# REQUIRED WORK:
Take the entries below and retype them word for word, excluding the images.

---+---

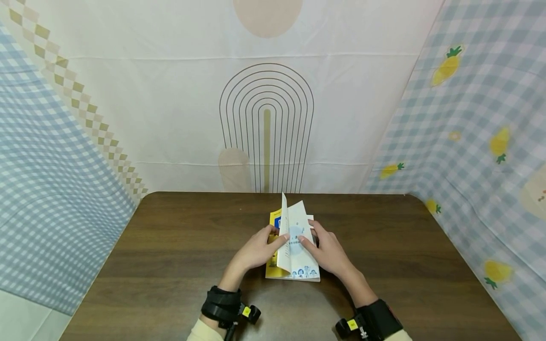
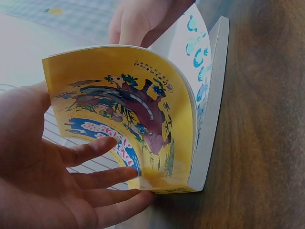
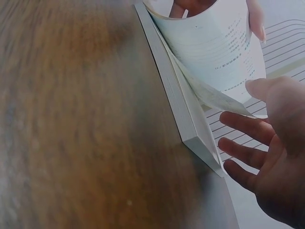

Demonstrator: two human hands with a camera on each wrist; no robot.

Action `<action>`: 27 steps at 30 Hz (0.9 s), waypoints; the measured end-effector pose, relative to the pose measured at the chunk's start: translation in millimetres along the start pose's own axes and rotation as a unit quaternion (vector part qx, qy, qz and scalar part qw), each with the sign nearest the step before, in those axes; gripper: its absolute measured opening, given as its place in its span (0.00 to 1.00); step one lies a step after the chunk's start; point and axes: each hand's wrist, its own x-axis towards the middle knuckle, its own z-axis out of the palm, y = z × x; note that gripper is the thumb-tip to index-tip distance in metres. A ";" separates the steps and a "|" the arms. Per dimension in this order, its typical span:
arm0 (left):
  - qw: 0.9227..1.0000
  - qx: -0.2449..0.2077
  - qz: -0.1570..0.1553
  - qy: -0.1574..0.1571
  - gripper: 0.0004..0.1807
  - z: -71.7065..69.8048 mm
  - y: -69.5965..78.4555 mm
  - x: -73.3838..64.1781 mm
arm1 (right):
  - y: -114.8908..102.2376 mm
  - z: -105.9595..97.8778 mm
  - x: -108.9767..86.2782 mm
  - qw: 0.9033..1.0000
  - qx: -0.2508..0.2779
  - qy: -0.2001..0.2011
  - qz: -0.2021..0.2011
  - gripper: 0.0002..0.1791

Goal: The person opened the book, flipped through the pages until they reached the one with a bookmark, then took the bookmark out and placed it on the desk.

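A thick paperback book (image 1: 304,265) lies partly opened on the wooden table, with its front leaves raised. Its yellow cover (image 2: 167,109), printed with a purple animal and plants, bends upward in the left wrist view. My left hand (image 1: 259,248) holds this cover and the leaves behind it, thumb on the inner side, other fingers spread along the outside. From the other side, my right hand (image 1: 326,248) pinches a page (image 3: 214,90) near its edge between thumb and index finger; the remaining fingers extend below it. Printed lines and a blue drawing show on the pages.
The brown wooden table (image 1: 179,246) stretches out on both sides of the book. Behind it hangs a white cloth (image 1: 170,109) with arch lines. Blue checked cloths (image 1: 55,180) close off the left and right sides. Each wrist wears a black camera strap (image 1: 222,305).
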 end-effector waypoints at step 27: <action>1.000 0.003 0.002 0.004 0.37 0.5 0.3 -0.5 | -3.0 0.8 -1.3 1.000 -0.013 -0.002 -0.015 0.34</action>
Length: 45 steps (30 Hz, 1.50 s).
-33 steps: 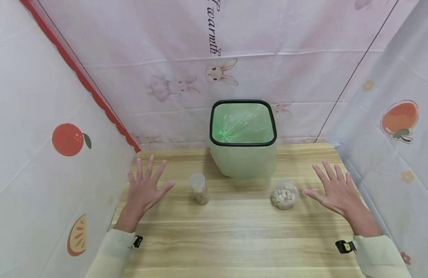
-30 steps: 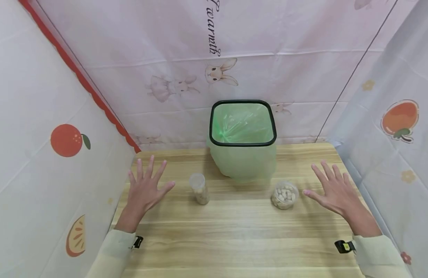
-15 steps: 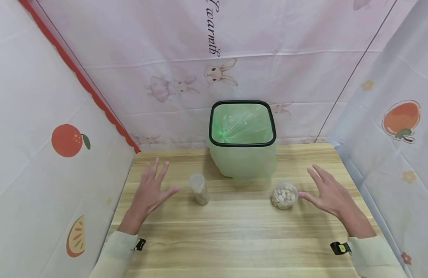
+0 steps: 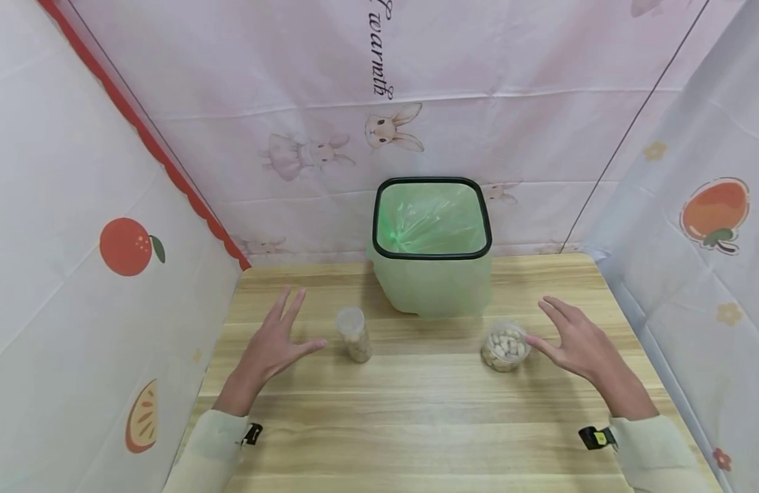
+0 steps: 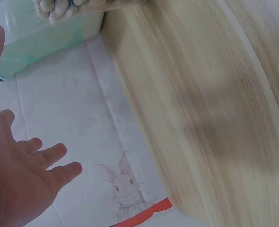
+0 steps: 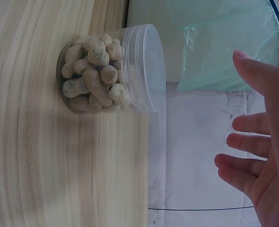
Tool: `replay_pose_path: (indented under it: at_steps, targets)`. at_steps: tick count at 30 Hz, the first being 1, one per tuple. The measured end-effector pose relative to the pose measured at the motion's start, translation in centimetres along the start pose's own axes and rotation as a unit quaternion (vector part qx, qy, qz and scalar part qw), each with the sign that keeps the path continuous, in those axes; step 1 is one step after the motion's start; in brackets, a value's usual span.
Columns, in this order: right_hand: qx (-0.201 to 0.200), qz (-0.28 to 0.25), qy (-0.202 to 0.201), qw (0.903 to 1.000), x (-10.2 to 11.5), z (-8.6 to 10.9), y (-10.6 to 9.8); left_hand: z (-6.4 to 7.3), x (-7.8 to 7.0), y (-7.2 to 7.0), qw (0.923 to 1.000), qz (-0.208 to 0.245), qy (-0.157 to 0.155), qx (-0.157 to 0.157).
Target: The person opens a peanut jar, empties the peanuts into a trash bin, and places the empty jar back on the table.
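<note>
A tall, narrow clear jar (image 4: 357, 342) with a translucent lid and peanuts inside stands left of centre on the table. My left hand (image 4: 271, 349) hovers beside it on the left, fingers apart and thumb pointing at it without contact. A shorter, wider clear jar (image 4: 505, 348) stands to the right; in the right wrist view this jar (image 6: 99, 75) shows unshelled peanuts under a translucent lid. My right hand (image 4: 579, 346) is spread just right of it, the thumb tip close to its edge. Neither hand holds anything.
At the table's back edge, between the jars, stands a square bin (image 4: 431, 257) with a black rim and a pale green bag liner. Printed cloths (image 4: 293, 226) hang behind and along both sides of the wooden table (image 4: 416, 424).
Both hands have moved inward, the left one rightward and the right one leftward, each closer to its jar. Their fingers are less widely fanned. The jars and bin stay put.
</note>
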State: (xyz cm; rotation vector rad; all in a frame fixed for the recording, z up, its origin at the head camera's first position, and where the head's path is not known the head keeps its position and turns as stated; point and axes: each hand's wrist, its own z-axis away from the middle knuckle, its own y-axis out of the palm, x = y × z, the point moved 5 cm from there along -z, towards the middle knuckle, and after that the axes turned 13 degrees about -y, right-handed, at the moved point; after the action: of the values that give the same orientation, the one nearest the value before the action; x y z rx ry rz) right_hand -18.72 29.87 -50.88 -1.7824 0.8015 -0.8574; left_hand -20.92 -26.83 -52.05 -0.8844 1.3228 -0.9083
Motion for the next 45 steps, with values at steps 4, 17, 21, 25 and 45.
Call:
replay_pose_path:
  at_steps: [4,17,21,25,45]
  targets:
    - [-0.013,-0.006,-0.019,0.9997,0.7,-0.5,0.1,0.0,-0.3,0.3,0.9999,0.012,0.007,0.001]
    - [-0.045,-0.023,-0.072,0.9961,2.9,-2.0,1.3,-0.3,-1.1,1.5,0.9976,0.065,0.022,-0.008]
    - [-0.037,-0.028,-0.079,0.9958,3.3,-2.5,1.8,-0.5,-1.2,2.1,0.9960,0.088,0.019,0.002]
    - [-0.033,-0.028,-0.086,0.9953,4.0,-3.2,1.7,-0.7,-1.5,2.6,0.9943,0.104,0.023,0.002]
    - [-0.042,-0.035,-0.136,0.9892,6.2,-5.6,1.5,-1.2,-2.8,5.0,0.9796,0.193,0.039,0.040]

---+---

# ANSWER SECTION:
Demonstrator: two human hands with a camera on each wrist; no robot.

Action `<action>`: 27 steps at 30 Hz (0.9 s), waypoints; the measured end-effector pose, relative to the pose measured at the chunk's start: translation in millimetres along the start pose's own axes and rotation as a unit quaternion (vector part qx, qy, qz and scalar part qw), each with the sign nearest the step before, in those axes; gripper: its absolute measured opening, given as its place in its span (0.00 to 1.00); step one lies a step after the chunk's start; point and axes: each hand's wrist, its own x-axis towards the middle knuckle, its own z-axis out of the palm, y = z × x; note that gripper is the thumb-tip to index-tip distance in metres. A ";" separates the steps and a "|" the arms. Per dimension in this order, its typical span:
arm0 (left):
  - qw: 0.9227..1.0000
  - qx: -0.2449..0.2077
  - qz: -0.1570..0.1553
  - qy: -0.1574..0.1571
  - gripper: 0.0004..0.1807
  - z: -71.7065..69.8048 mm
  - y: -69.5965..78.4555 mm
  - x: -73.3838..64.1781 mm
arm1 (right):
  - y: -114.8908..102.2376 mm
  - z: -105.9595..97.8778 mm
  - x: -108.9767..86.2782 mm
  - qw: 0.9033..1.0000
  - qx: -0.2508..0.2779
  - qy: -0.2001..0.2011
  - qz: -0.2021..0.2011
  - gripper: 0.0002..0.1791

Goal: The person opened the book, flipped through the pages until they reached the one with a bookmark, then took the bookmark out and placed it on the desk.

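A thick paperback book (image 1: 304,265) lies partly opened on the wooden table, with its front leaves raised. Its yellow cover (image 2: 167,109), printed with a purple animal and plants, bends upward in the left wrist view. My left hand (image 1: 259,248) holds this cover and the leaves behind it, thumb on the inner side, other fingers spread along the outside. From the other side, my right hand (image 1: 326,248) pinches a page (image 3: 214,90) near its edge between thumb and index finger; the remaining fingers extend below it. Printed lines and a blue drawing show on the pages.
The brown wooden table (image 1: 179,246) stretches out on both sides of the book. Behind it hangs a white cloth (image 1: 170,109) with arch lines. Blue checked cloths (image 1: 55,180) close off the left and right sides. Each wrist wears a black camera strap (image 1: 222,305).
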 end-effector waypoints at step 27: <action>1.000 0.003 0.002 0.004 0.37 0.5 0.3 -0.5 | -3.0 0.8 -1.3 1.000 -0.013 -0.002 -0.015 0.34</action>
Length: 45 steps (30 Hz, 1.50 s).
-33 steps: 
-30 steps: 
-15 steps: 
+0 steps: 
+0 steps: 
+0 steps: 
Tool: `replay_pose_path: (indented under it: at_steps, targets)`. at_steps: tick count at 30 Hz, the first being 1, one per tuple. The measured end-effector pose relative to the pose measured at the motion's start, translation in centimetres along the start pose's own axes and rotation as a unit quaternion (vector part qx, qy, qz and scalar part qw), each with the sign that keeps the path continuous, in those axes; step 1 is one step after the motion's start; in brackets, a value's usual span.
Columns, in this order: right_hand: qx (-0.201 to 0.200), qz (-0.28 to 0.25), qy (-0.202 to 0.201), qw (0.903 to 1.000), x (-10.2 to 11.5), z (-8.6 to 10.9), y (-10.6 to 9.8); left_hand: z (-6.4 to 7.3), x (-7.8 to 7.0), y (-7.2 to 7.0), qw (0.923 to 1.000), qz (-0.208 to 0.245), qy (-0.157 to 0.155), qx (-0.157 to 0.157).
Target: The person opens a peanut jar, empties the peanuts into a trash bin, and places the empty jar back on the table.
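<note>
A tall, narrow clear jar (image 4: 357, 342) with a translucent lid and peanuts inside stands left of centre on the table. My left hand (image 4: 271, 349) hovers beside it on the left, fingers apart and thumb pointing at it without contact. A shorter, wider clear jar (image 4: 505, 348) stands to the right; in the right wrist view this jar (image 6: 99, 75) shows unshelled peanuts under a translucent lid. My right hand (image 4: 579, 346) is spread just right of it, the thumb tip close to its edge. Neither hand holds anything.
At the table's back edge, between the jars, stands a square bin (image 4: 431, 257) with a black rim and a pale green bag liner. Printed cloths (image 4: 293, 226) hang behind and along both sides of the wooden table (image 4: 416, 424).
Both hands have moved inward, the left one rightward and the right one leftward, each closer to its jar. Their fingers are less widely fanned. The jars and bin stay put.
</note>
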State: (xyz cm; rotation vector rad; all in a frame fixed for the recording, z up, its origin at the head camera's first position, and where the head's path is not known the head keeps its position and turns as stated; point and axes: each hand's wrist, its own z-axis away from the middle knuckle, its own y-axis out of the palm, x = y × z, the point moved 5 cm from there along -z, towards the middle knuckle, and after that the axes turned 13 degrees about -y, right-handed, at the moved point; after the action: of the values that give the same orientation, the one nearest the value before the action; x y z rx ry rz) right_hand -18.72 29.87 -50.88 -1.7824 0.8015 -0.8574; left_hand -20.92 -26.83 -52.05 -0.8844 1.3228 -0.9083
Motion for the next 45 steps, with values at steps 4, 17, 21, 25 and 45.
Call:
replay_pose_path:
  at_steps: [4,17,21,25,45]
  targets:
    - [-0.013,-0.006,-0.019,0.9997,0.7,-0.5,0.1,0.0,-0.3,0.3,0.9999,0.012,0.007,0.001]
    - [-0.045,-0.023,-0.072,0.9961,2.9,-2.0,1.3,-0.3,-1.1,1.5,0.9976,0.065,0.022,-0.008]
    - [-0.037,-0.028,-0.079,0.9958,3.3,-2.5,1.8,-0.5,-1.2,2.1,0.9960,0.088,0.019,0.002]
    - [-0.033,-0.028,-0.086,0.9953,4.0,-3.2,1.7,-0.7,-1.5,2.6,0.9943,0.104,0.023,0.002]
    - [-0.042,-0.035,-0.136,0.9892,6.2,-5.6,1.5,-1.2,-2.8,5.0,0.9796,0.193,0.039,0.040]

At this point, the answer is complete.